その後ノアはゴーレムを消火活動が行われている場に向かわせる。
燃え上がる炎。暴れまわるゴーレム。絶望の悲鳴。
それらすべてに背を向けて、捻じ曲がった鉄柵を乗り越える。柵の内側の岩場はくり抜くように穴が掘られ、その一番深いところには鉄格子が嵌められていた。穴の周囲は打ちあがった海水で濡れていた。
鉄格子の下は黒く深い水が波打ち。
水の中に、人影が見えた。かろうじて呼吸をしている姿で。
「ヴィクトル!」
信じられない気持ちで名前を呼ぶ。
まさか本当にこんなことが。
「しっかりして! いま助けるから!」
鉄格子を掴み、分解する。
まだ新しくしたばかりのようだが、海水で腐食したそれはかんたんに砕け散る。残骸は水の中に落ちて消えていく。
ヴィクトルが溺れないように、穴の中の岩を伸ばして足場を作る。引き上げようとして、両手両足に鎖が付いていることに気づいた。断ち切る。
鎖はある程度の長さがあるようだった。逃げられないように。そしてぎりぎりまでは溺れないように。
(本当に悪趣味!)
怒りを噛みしめながら、手を伸ばす。
足場を補強して落ちないように気を付けて。
水の中から手が伸びる。ノアはそれをしっかりと握りしめた。絶対に離さない。そう強く決意して。

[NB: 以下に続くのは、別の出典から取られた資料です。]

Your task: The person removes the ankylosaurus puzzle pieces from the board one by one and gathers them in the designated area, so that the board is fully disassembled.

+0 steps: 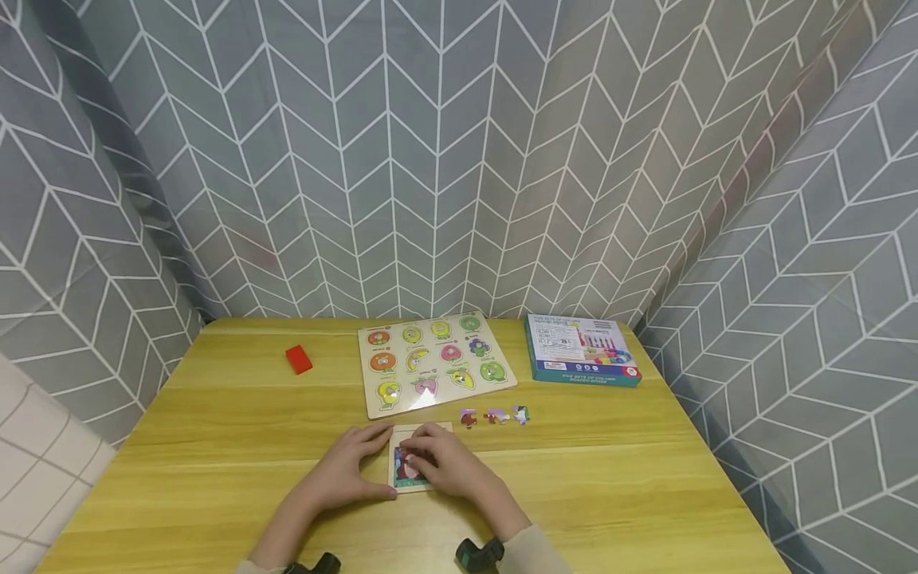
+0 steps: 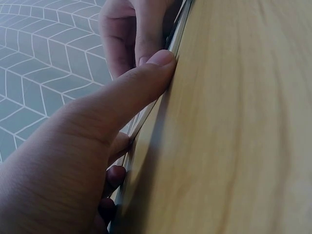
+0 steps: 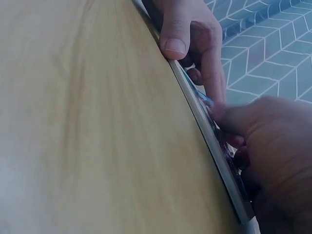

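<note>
A small wooden jigsaw tray (image 1: 421, 489) with a colourful picture lies flat near the table's front. My left hand (image 1: 344, 470) grips its left side, thumb at the lower left corner and fingers along the upper left. In the left wrist view the left thumb (image 2: 141, 78) presses the tray's edge. Over the tray's right half, my right hand (image 1: 452, 462) bends its fingers down onto the picture (image 1: 403, 470). The right thumb (image 3: 236, 118) touches the picture surface in the right wrist view. Whether a piece sits between those fingertips is hidden.
Three loose jigsaw pieces (image 1: 495, 416) lie in a row right of the tray. Behind stands a fruit puzzle board (image 1: 437, 363), lying flat. A boxed set (image 1: 582, 351) is at the back right, a red block (image 1: 298, 359) at the back left. Patterned curtains (image 1: 430, 159) surround the table.
</note>
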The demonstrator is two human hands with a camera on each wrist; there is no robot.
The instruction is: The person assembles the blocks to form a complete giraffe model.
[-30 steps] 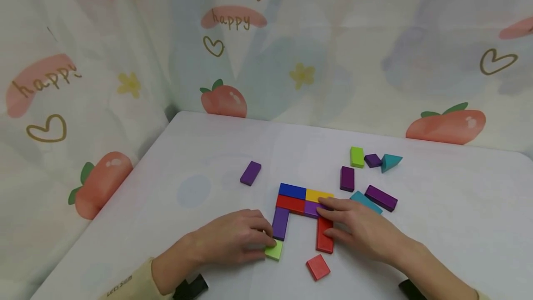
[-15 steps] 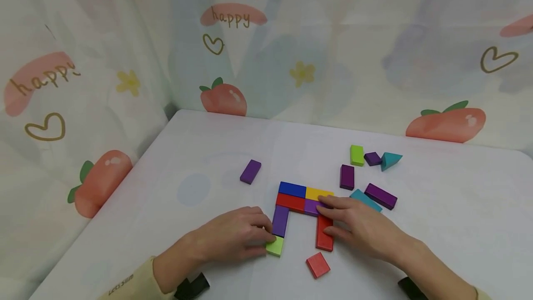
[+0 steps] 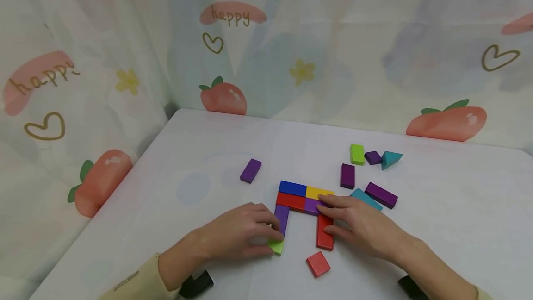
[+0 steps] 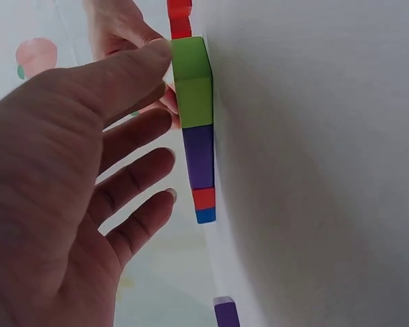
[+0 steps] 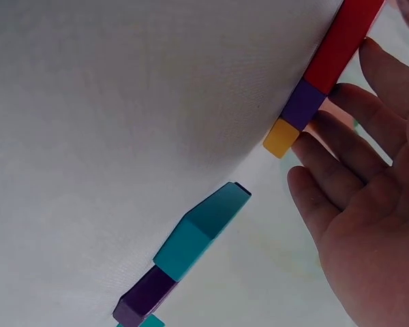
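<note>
In the head view my left hand (image 3: 245,231) reaches over a light green block (image 3: 277,247), fingers fairly straight. The left wrist view shows the thumb touching that block's end. Against the green block's far end lies a purple block (image 3: 282,217). My right hand (image 3: 360,223) rests with extended fingers along a red block (image 3: 325,232), a small purple block (image 3: 311,206) and a yellow block (image 3: 319,192), partly covering them. A blue block (image 3: 293,188) and another red block (image 3: 290,201) complete the top bar of this flat, table-shaped arrangement. Neither palm encloses anything.
A loose red square block (image 3: 318,264) lies in front. One purple block (image 3: 251,171) sits at back left. On the right are a green block (image 3: 357,154), several purple pieces (image 3: 347,176), a teal block (image 3: 366,199) and a teal triangular piece (image 3: 391,159). Patterned cloth surrounds the white table (image 3: 200,147).
My left hand has shifted slightly right and away from me over the green block, which has moved a little and lines up more closely with the purple block. The right hand stays put.
</note>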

全身の力を使い引っ張って、同時に足場を階段にして穴と繋げて登りやすくして、ヴィクトルの身体を海の中から引き上げる。
ヴィクトルは咳き込み、海水を吐き出した。
冷え切った、氷のような身体を抱きしめる。
胸に顔を当てる。息はある。脈も。
ひどく衰弱している。でも生きている。
服はボロボロで身体は傷だらけ。おそらく鞭で打たれた痕だ。殺すためではなく、苦しめるためにつけられた傷。
「ノア……」
細い声。いつもと違う、いまにも消え入りそうな。
一刻も早く治療をしなければ。
まずは濡れた服を乾かして、身体を温めて、怪我の治療を――
ひとまず、服の水分を分解して濡れた身体を乾かす。あとは落ち着いた場所に行ってからだ。
ヴィクトルに肩を貸して、監獄の敷地内から出る。森へ身を隠すと同時にゴーレムも崩した。火もほどなく鎮火するだろう。
怪我人はいるようだが、重傷者や死亡者はいない。
追手が来る前に隠れようとした時、外から馬車がやってくるのが見えた。
見覚えのある、豪華な馬車だった。
「なぁにこれは? 火事? 早くなんとかしなさいな」
降り立った貴婦人はよく通る声で言い、軽い足取りでヴィクトルが捕らえられていた穴の方へ歩いていく。いそいそと楽しげに。
「ふふ、侯爵様もそろそろ反省してくれたかしら。まったくあの方も王国の錬金術師なんて、そんないるはずもないようなものを調べてどうするのかしら。ああ、おかわいそうな侯爵様」
跳ねるような足取りは、特別牢周辺の凄惨な状況を見てぴたりと止まった。
「いやぁぁ! あたくしのヴィクトルー!」
サンドラ・バルクレイ先代伯爵夫人は、ふらりと、まるで糸が切れたかのように優雅に倒れた。